Et puis finalement, à force de lui faire des pieds de nez à cette solitude, après quelques semaines, quelques mois de vide, de tes entrailles sort une force insoupçonnée, une force qui te permet d’être imbattable, fier et tu finis par plus le serrer cet oreiller avant de dormir. Quand j’allais courir par exemple, je courais cinq minutes de plus que mon objectif juste pour me prouver que j’étais capable. Je me droguais au travail pour pas trop penser et j’étais devenue super productive, alors que j’hésitais sur tout quelques semaines auparavant. Et quand je vivais des choses qui me semblaient exceptionnelles, (et au début ça arrivait souvent puisque je vous ai parlé de photographes de rue et de vendeurs de pralines comme si c’était des rock stars) et bien le soir, au lieu de me dire « Y’a rien à faire j’suis seule au monde » comme Corneille, je prenais mon ordinateur et je mettais des mots sur ces histoires… Et ces histoires, à défaut de pouvoir les partager avec quelqu’un, et bien je les postais sur le net.

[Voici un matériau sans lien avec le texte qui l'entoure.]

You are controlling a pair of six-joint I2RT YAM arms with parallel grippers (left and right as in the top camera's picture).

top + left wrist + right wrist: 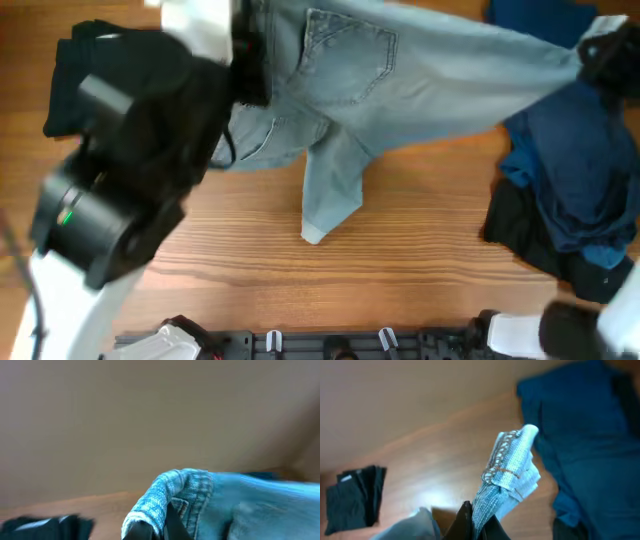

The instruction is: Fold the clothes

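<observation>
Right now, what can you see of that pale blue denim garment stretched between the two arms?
Pale washed-denim shorts, soft and creased, stretched wide across the far side of the table. A stitched patch pocket faces up; one leg ends in a cuffed hem. The left gripper and right gripper each pinch a bunched edge.

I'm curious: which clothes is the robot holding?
The pale blue denim shorts, gripped by the left gripper and right gripper; the black garment and navy garments lie free.
</observation>
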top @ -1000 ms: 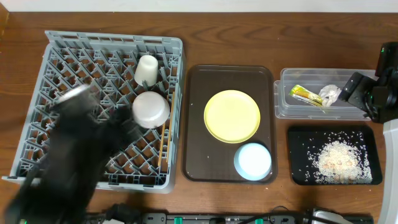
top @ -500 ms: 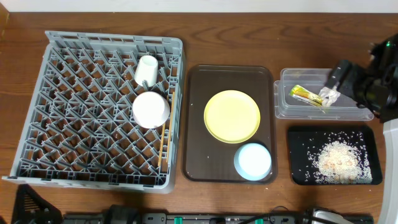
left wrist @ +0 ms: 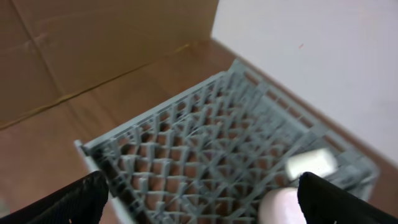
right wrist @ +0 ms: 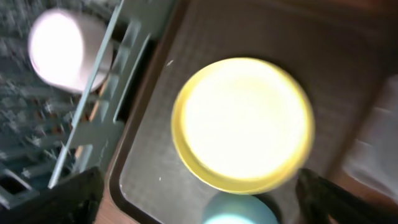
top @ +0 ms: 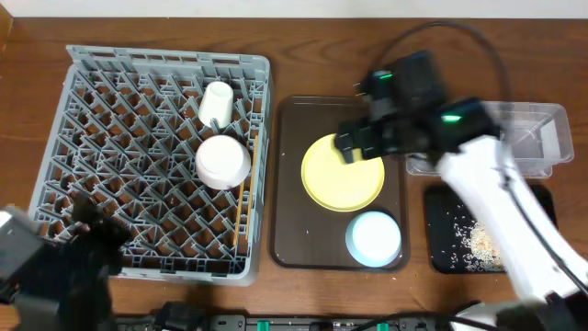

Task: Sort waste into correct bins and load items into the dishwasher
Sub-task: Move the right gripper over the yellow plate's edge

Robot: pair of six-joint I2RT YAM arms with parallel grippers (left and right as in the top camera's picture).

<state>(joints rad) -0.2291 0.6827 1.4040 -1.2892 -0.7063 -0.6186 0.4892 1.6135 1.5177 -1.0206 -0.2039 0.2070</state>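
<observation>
Our right jaws, spread wide and empty, have swung from the clear tub (top: 542, 138) at the counter's right edge to hang over the yellow plate (top: 342, 184) on the brown tray (top: 292, 184). Our left jaws, equally wide and empty, are back at the dish rack's (top: 165, 62) near left corner. We judge the waste sorted; the plate and light blue bowl (top: 373, 237) still need racking.

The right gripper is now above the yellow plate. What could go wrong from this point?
1. The plate lies flat on the tray; the open right gripper may slip off its low rim.
2. The blue bowl sits right beside the plate and could be knocked.
3. The rack already holds a white bowl near the tray; the plate might hit it.
</observation>
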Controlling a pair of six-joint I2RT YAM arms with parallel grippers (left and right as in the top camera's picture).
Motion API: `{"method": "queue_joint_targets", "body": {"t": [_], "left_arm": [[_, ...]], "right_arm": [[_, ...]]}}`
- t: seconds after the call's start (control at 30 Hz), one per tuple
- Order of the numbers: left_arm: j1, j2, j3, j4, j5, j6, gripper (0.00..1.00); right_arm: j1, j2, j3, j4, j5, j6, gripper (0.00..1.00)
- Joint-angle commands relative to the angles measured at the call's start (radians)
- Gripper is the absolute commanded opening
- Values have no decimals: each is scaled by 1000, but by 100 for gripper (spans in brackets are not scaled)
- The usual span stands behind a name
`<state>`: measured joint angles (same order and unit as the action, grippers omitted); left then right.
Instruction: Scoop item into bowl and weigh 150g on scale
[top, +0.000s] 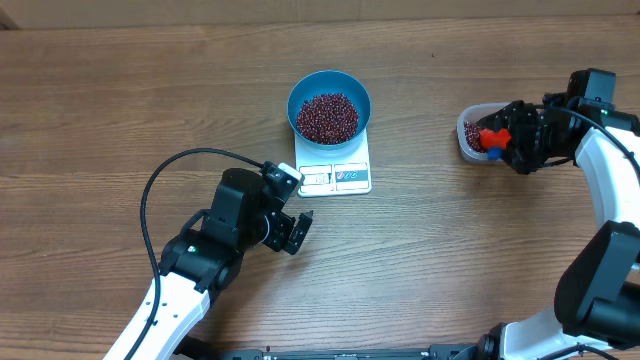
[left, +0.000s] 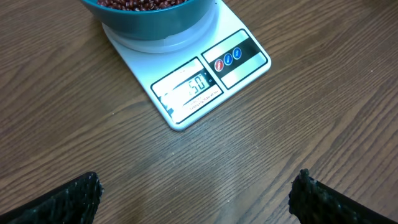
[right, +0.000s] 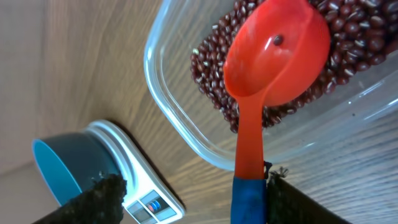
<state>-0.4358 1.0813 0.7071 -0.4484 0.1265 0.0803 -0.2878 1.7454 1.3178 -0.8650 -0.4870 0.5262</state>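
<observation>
Wide apart on the left gripper, both dark fingers low in the wrist view with only bare table between them, gripping nothing. Parked on the near side of the scale, close by and not touching. Apart too on the right gripper, fingers standing open either side of a red scoop. Blue-wrapped handle against or just beside one finger, hard to tell which, and well clear of the other, so not clamped. Scoop head down in a clear tub, resting on the beans there, a single bean in its hollow. Tub toward the right side of the table, well apart from the scale. Near the table's middle, the blue bowl upright on the scale's far half, more beans heaped inside. Display lit along the scale's near edge, just beside the bowl, digits only partly legible.
</observation>
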Motion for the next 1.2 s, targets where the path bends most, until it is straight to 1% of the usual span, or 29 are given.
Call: {"method": "queue_joint_targets", "body": {"t": [0.0, 0.03, 0.13, 0.3, 0.43, 0.57, 0.8, 0.87, 0.9, 0.93, 1.07, 1.17], "left_arm": [[3, 5, -3, 1, -6, -9, 99], [3, 5, -3, 0, -6, -9, 99], [3, 5, -3, 1, -6, -9, 100], [3, 5, -3, 1, -6, -9, 100], [3, 5, -3, 1, -6, -9, 100], [3, 5, -3, 1, -6, -9, 100], [3, 5, -3, 1, -6, -9, 99], [3, 5, -3, 0, -6, -9, 100], [3, 5, -3, 1, -6, -9, 99], [3, 5, -3, 1, -6, -9, 100], [3, 5, -3, 0, -6, -9, 100], [3, 5, -3, 1, -6, -9, 100]], "right_arm": [[-3, -16, -2, -14, -4, -9, 77], [-3, -16, -2, -22, -3, -11, 79], [-3, -16, -2, -43, -1, -20, 83], [-3, -26, 5, -93, 0, -74, 84], [-2, -69, 26, -149, 11, -137, 84], [-2, -157, 63, -225, 23, -206, 85], [2, -372, 158, -411, 22, -354, 90], [2, -433, 181, -464, 23, -365, 91], [2, -469, 190, -493, 21, -364, 97], [2, -500, 193, -510, 22, -364, 100], [2, -612, 193, -562, 22, -364, 100], [2, -664, 193, -563, 22, -364, 100]]}}
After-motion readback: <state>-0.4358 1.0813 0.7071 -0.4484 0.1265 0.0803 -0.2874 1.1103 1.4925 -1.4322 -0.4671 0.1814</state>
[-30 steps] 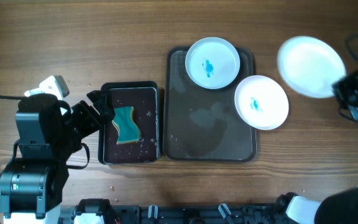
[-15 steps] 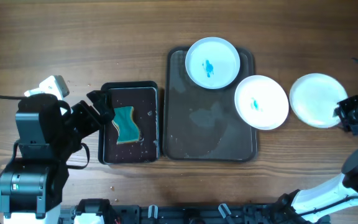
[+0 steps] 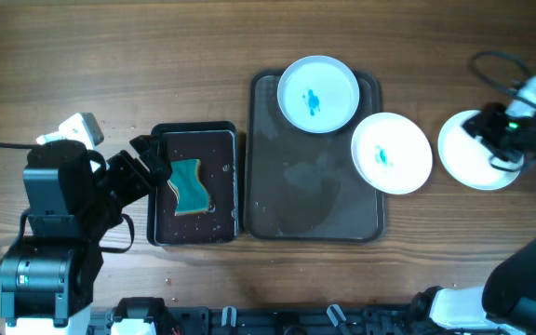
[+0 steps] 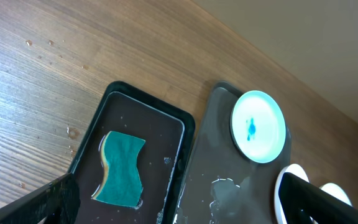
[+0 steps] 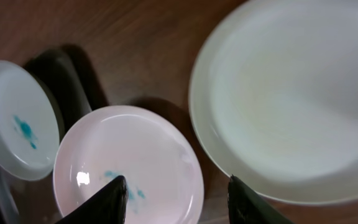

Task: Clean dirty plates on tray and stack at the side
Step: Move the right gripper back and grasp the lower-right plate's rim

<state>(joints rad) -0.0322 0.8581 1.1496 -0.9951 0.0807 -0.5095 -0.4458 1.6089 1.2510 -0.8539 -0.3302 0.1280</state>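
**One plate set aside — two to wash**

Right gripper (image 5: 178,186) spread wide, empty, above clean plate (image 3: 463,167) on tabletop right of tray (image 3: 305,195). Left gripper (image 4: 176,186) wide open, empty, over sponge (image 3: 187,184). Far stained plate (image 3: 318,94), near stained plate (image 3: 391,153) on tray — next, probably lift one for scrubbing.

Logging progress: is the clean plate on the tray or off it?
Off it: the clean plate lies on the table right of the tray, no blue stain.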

Le blog est né ainsi. Et si j’avais été entourée, occupée, ou si j’étais restée dans mon cocon confortable, je serais passée à côté. Pourtant aujourd’hui, ce blog c’est une fierté. C’est pas juste un blog, c’est un combat, un allié, une carte de visite, un récit, une mine d’informations, une source de divertissement. J’y ai rencontré des lecteurs exceptionnels, des internautes qui se retrouvaient dans mes écrits, certains sont devenus des amis. Alors peut être que là encore, en mettant le doigt sur l’un des pires maux de la société new-yorkaise, quelques un(e)s s’y reconnaitront… Même si parler de la solitude est bien plus difficile à faire que de parler des petits bonheurs américains, ce tabou, j’avais envie de l’évoquer depuis longtemps. Ca peut être ton pire ennemi comme ton meilleur allié. Sur le coup tu as les jambes coupées, mais elle te force à te relever, à te renforcer. Et quand tu y arrives enfin, if you can make it here, you can make it anywhere. Mais parfois le soir, tu serres à nouveau fort ton oreiller. Alors tu te dis demain, j’irai courir un quart d’heure de plus histoire de lui fermer sa gueule à cette foutue solitude.
The Travelin’ Girl
« This beautiful city seems empty, All the people in the world and you can still feel lonely » Alicia Keys.
Sympa l’article, j’aime bien ta façon d’écrire, A bientôt.
Tu penses comme moi 😉 et l’exprime vraiment bien.